> **Assignment**:
The required output is the line that contains "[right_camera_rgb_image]" through the last line of the data, retyped verbatim and with nothing added.

> **Recorded data**:
-*-*-
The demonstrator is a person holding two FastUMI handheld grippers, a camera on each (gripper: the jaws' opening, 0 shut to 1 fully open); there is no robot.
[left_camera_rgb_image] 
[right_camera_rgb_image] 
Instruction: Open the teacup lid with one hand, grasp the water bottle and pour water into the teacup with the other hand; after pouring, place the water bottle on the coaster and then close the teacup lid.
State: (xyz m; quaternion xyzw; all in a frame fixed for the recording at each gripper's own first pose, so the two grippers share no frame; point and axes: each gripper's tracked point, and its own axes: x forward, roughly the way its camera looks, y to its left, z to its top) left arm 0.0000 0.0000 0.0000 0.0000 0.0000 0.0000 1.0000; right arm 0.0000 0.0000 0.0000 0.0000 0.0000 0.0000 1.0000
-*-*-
> **Answer to the problem**:
[right_camera_rgb_image] 
Instruction: Open the teacup lid with one hand, grasp the water bottle and pour water into the teacup with the other hand; after pouring, place the water bottle on the coaster and then close the teacup lid.
State: (xyz m; quaternion xyzw; all in a frame fixed for the recording at each gripper's own first pose, so the two grippers share no frame; point and axes: each gripper's tracked point, and its own axes: x forward, roughly the way its camera looks, y to its left, z to its top) left arm 0.0000 0.0000 0.0000 0.0000 0.0000 0.0000 1.0000; right arm 0.0000 0.0000 0.0000 0.0000 0.0000 0.0000 1.0000

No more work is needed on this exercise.